= C-Quals =

School of the Turkish Republic of Northern Cyprus

The Quality Cyprus Education & Language is a school of the Turkish Republic of Northern Cyprus. It has two buildings, one in Nicosia and one in Girne. It was founded in 2009 by Ms. Ferdyie Ersoy. The institution prepares to higher levels of qualification in English and French with among others the IGCSE is recognized for Bac levels and below the license. This examination allows to prepare the Advance Level reserved for higher levels. The school prepares the TOEFL, the IGCSE and the IETS for English and competitions for IGCSE and DELF French. German, Turkish, Russian, and Greek are also offered by the school to try the IGCSE contest. The school owes part of his success to his teachers have been extended in France and England holidays.

== Staffing ==
The school has 10 teachers aggregated. In total, more than 500 students entered the school since its inception in 2009. Feature of this school is that it welcomes students of all ages and backgrounds. Adults are likely to register to attend private classes in order to advance more quickly. They represent 20% of the total number of students of the school.

== The school partners ==
The school has many especially foreign partner organizations of France and Great Britain. The main ones are: the French Institute of Cyprus, the British Council, Cambridge University Press, Oxford University Press and the Oxford Teacher's Academy.

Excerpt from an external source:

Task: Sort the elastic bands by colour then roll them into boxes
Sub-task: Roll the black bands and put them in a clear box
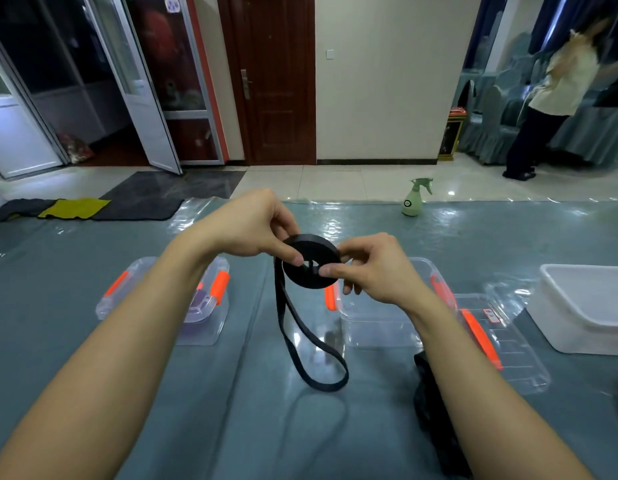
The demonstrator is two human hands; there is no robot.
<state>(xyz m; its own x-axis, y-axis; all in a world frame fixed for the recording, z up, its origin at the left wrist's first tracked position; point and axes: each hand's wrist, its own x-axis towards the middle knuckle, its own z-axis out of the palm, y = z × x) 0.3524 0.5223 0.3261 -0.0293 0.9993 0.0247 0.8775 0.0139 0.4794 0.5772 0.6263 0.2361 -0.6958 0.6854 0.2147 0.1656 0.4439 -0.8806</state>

== The events organized by the school ==
In addition to the courses offered, the school offers the possibility of exchange with partner schools. This was the case in 2012 with a school in Upper Brittany that in a cultural exchange program offered a concert in Nicosia. Currently a program to Barcelona is about to be completed with the participation of 15 young people. Every year, in partnership with the French Institute of Cyprus, the school organizes an evening of "music festival".